The task: If a line of the data below holds the word "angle", list it.
Input data: Begin
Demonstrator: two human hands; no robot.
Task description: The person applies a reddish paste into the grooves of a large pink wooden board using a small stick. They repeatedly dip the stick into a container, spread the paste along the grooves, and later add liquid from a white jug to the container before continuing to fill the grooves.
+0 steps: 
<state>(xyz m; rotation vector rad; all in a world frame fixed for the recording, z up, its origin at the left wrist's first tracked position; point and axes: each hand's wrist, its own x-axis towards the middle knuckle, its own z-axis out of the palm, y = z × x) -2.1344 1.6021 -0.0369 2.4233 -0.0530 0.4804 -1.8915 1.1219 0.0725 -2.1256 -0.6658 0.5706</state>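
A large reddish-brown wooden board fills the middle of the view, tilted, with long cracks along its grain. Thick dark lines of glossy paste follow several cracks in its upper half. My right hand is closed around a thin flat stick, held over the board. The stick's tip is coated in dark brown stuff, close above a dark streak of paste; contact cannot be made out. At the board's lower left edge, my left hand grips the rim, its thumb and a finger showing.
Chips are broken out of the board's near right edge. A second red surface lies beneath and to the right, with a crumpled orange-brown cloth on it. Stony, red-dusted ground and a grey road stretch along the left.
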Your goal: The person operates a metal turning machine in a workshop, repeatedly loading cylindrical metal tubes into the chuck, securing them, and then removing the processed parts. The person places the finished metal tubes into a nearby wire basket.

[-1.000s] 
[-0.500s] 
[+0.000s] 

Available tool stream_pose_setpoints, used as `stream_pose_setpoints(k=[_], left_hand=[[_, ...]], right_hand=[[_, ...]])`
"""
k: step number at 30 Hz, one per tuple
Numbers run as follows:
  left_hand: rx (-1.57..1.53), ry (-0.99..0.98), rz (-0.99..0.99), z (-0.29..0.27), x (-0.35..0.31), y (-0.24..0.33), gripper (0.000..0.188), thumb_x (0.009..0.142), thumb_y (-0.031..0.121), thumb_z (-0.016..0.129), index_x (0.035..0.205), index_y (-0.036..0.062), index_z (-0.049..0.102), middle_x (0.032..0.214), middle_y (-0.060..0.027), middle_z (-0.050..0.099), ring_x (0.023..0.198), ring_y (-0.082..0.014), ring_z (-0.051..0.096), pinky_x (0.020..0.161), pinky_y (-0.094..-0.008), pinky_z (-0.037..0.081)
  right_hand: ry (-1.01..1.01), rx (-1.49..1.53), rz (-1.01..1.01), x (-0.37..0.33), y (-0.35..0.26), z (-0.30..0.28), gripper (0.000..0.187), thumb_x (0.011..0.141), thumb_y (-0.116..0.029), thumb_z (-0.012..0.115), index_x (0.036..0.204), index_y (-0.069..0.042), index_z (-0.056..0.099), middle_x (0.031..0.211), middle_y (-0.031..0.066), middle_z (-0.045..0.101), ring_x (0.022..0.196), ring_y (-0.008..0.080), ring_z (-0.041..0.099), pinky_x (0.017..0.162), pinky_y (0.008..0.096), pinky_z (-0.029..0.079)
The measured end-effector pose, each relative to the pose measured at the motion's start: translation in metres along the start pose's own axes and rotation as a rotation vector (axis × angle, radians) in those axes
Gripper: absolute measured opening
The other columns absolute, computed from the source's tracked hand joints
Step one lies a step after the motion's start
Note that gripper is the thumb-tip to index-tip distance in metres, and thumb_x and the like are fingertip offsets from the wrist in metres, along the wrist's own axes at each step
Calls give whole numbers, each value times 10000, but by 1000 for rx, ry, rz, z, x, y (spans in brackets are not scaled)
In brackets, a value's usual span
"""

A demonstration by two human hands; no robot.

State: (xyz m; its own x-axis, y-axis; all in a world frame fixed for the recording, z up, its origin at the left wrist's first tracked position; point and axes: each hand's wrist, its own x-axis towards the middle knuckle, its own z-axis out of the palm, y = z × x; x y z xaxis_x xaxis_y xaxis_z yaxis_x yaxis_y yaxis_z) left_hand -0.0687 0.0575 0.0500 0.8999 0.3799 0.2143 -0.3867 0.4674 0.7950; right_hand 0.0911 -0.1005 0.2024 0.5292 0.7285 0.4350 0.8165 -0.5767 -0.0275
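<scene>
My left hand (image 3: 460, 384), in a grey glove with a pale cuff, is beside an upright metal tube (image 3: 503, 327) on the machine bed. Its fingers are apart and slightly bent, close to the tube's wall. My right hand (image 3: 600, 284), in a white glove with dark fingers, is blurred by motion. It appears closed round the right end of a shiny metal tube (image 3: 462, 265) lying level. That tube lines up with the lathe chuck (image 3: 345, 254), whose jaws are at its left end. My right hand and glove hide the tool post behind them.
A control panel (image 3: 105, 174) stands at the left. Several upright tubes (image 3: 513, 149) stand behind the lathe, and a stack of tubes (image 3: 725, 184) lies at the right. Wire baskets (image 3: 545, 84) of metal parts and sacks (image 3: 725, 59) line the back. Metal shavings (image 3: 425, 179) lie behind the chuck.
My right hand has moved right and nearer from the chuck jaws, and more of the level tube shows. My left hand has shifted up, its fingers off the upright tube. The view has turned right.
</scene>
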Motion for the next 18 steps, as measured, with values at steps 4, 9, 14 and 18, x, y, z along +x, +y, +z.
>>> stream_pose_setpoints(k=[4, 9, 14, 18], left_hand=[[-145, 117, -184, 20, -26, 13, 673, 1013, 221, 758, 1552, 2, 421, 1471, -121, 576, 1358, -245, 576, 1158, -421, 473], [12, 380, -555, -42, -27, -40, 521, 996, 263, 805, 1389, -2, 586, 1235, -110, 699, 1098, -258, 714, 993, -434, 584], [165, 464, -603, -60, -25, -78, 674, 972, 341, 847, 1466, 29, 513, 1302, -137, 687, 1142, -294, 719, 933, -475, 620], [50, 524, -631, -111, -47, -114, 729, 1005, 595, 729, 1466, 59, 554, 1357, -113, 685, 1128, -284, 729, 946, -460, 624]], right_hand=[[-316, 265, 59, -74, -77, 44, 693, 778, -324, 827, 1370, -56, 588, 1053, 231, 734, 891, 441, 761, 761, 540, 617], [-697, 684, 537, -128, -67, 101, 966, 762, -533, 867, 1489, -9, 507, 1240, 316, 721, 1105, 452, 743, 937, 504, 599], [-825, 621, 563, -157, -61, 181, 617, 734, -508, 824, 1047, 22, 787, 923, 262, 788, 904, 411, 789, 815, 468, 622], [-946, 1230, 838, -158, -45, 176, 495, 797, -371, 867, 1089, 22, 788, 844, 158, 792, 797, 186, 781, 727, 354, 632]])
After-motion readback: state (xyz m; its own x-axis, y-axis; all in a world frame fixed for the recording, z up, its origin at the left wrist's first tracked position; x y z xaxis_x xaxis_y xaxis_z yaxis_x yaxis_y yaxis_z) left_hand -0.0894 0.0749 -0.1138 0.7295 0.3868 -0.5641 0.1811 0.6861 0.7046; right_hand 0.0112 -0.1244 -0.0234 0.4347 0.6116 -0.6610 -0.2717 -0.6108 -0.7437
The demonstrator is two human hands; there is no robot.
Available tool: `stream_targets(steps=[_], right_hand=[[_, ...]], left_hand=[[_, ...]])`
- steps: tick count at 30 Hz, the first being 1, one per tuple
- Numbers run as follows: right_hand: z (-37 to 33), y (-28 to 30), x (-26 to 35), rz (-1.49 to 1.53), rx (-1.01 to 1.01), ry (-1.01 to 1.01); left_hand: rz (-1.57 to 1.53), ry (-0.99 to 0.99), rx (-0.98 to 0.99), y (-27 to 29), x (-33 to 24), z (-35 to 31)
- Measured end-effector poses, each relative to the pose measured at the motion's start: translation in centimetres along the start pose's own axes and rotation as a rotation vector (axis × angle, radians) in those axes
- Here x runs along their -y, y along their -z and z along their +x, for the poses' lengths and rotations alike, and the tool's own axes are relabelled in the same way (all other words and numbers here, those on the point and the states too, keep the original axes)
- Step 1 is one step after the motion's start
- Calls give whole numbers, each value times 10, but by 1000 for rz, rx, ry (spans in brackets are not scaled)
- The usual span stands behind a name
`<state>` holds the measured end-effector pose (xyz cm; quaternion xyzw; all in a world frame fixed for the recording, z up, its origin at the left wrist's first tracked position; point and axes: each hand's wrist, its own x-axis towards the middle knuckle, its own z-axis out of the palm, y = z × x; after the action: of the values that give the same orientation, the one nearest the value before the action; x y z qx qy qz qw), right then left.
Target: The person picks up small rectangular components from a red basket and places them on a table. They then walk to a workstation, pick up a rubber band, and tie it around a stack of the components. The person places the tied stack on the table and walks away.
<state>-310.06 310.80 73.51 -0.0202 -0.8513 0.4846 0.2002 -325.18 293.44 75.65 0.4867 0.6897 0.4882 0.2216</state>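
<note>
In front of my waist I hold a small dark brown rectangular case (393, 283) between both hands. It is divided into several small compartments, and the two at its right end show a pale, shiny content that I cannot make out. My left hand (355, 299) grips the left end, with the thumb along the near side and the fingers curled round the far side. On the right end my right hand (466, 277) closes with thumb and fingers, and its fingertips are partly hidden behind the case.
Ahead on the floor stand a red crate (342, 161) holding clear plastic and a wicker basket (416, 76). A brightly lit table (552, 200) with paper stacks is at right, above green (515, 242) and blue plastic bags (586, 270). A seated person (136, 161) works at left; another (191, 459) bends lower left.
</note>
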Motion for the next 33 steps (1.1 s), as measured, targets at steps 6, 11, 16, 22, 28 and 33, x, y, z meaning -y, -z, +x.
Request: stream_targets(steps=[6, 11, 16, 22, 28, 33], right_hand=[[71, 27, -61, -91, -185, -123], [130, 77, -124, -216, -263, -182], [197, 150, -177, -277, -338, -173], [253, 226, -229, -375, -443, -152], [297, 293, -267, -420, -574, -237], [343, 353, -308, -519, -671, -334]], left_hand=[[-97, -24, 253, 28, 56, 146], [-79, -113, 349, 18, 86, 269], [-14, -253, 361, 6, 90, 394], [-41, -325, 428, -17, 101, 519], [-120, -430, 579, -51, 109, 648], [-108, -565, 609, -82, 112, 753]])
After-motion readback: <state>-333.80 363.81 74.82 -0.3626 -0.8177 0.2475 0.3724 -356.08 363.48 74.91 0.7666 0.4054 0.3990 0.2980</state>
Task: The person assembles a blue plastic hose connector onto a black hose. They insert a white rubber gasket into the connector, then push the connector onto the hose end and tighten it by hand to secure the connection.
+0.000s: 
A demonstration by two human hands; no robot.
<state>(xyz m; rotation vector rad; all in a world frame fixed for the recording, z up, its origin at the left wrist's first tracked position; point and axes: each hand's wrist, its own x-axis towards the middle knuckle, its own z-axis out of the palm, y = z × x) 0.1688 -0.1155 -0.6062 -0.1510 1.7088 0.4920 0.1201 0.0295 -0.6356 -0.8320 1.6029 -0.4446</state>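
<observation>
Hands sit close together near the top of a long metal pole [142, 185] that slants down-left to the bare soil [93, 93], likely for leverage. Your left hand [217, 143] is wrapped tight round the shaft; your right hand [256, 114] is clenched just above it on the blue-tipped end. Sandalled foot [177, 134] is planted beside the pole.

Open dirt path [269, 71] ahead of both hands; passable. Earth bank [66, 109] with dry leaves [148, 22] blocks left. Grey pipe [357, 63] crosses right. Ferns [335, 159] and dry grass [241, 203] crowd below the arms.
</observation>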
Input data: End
Finished exercise:
The measured end-effector pose, each relative to the pose measured at the motion's start: translation in metres along the start pose's own axes and rotation as a rotation vector (axis × angle, radians) in those axes
- Measured end-effector poses, each relative to the pose measured at the motion's start: translation in centimetres along the start pose's own axes and rotation as a rotation vector (axis × angle, radians) in those axes

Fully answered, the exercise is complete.